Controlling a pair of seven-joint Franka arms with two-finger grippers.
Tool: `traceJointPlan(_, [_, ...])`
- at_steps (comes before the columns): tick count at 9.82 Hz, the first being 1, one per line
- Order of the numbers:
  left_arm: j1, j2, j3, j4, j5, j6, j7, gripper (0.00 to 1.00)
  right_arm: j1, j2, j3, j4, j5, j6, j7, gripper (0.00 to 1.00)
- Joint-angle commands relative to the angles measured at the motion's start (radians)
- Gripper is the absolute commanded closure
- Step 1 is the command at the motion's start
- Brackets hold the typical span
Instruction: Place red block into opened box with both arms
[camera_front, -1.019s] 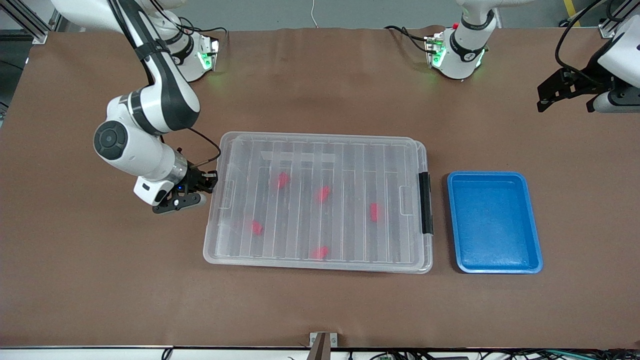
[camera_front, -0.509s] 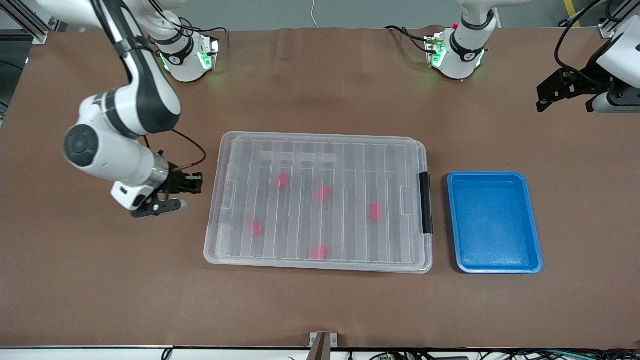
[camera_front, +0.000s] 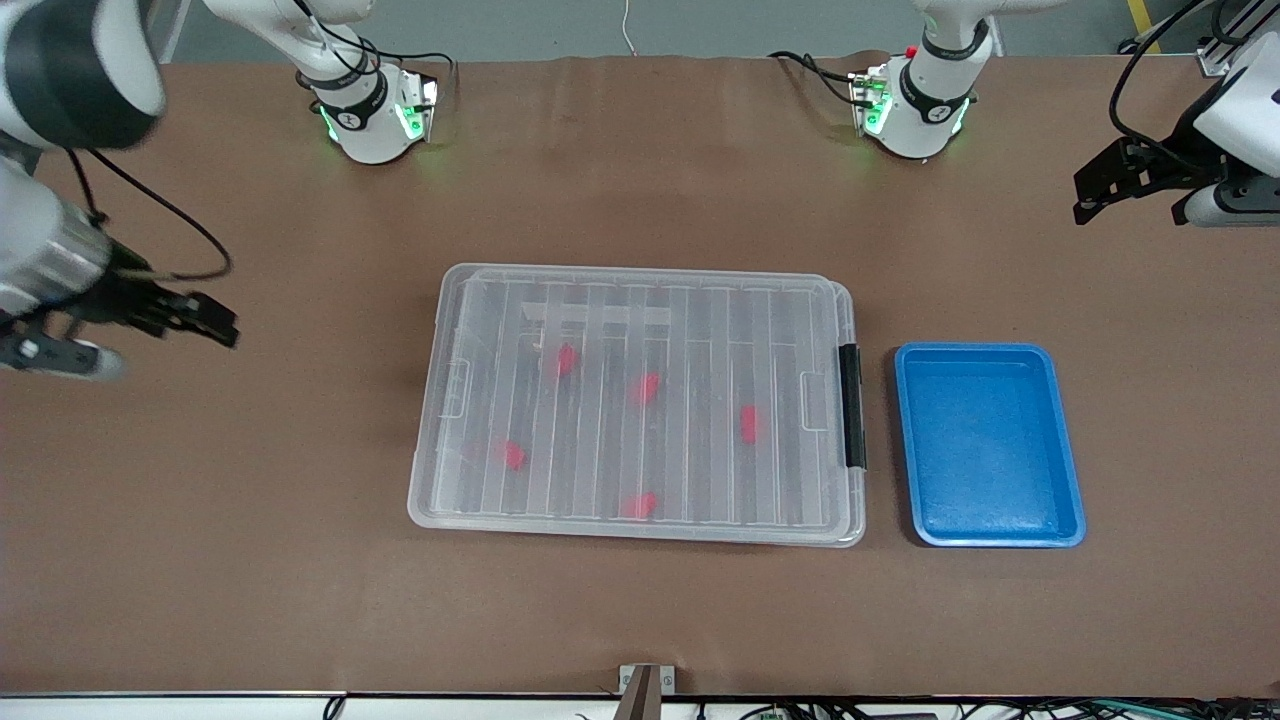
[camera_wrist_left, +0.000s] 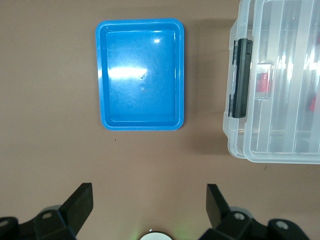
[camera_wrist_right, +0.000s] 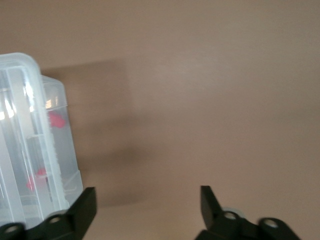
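The box (camera_front: 700, 290) is a clear bin in the middle of the table, with its ribbed lid lying shut on it and a black latch (camera_front: 852, 405) on the short side toward the left arm's end. Several red blocks show through the lid, one of them here (camera_front: 647, 388). The right wrist view shows the box's (camera_wrist_right: 20, 125) unlatched end with a red block (camera_wrist_right: 56, 120) inside. My right gripper (camera_front: 205, 322) (camera_wrist_right: 148, 196) hangs open and empty over bare table at the right arm's end. My left gripper (camera_front: 1095, 200) (camera_wrist_left: 149, 192) waits open and empty at the left arm's end.
A blue tray (camera_front: 985, 440) (camera_wrist_left: 141, 124) with nothing in it lies beside the box's latch (camera_wrist_left: 241, 77) end. The two arm bases stand along the table's edge farthest from the front camera. Brown table surface surrounds the box.
My right gripper has opened and pulled away from the box's short end, out toward the right arm's end of the table. The left arm, box and blocks have not moved.
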Motion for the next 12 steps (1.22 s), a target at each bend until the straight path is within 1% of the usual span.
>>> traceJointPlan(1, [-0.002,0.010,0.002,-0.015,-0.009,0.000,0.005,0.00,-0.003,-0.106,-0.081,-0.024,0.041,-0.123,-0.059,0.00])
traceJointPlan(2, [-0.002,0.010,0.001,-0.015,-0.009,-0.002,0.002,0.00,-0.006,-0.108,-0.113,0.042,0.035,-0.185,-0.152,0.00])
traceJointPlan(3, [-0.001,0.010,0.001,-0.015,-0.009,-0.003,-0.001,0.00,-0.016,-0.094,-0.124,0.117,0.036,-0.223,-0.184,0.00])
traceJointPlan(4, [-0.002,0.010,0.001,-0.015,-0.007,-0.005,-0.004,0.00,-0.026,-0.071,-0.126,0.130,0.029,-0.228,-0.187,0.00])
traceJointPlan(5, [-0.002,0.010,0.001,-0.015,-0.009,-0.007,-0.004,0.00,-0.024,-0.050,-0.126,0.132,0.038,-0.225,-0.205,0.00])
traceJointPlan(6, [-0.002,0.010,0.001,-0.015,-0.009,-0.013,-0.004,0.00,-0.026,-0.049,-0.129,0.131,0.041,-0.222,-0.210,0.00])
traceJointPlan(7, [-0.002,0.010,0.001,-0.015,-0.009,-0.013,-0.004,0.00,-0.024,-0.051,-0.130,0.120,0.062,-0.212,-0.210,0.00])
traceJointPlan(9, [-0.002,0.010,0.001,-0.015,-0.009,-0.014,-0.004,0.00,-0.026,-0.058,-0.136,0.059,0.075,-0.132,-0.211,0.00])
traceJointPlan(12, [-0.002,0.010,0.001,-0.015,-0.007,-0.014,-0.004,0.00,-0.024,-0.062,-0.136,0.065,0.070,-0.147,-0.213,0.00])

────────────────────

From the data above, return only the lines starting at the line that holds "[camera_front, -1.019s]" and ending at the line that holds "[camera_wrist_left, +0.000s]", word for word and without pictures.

→ **Answer below**:
[camera_front, -1.019s] 
[camera_front, -0.509s] 
[camera_front, +0.000s] 
[camera_wrist_left, +0.000s] 

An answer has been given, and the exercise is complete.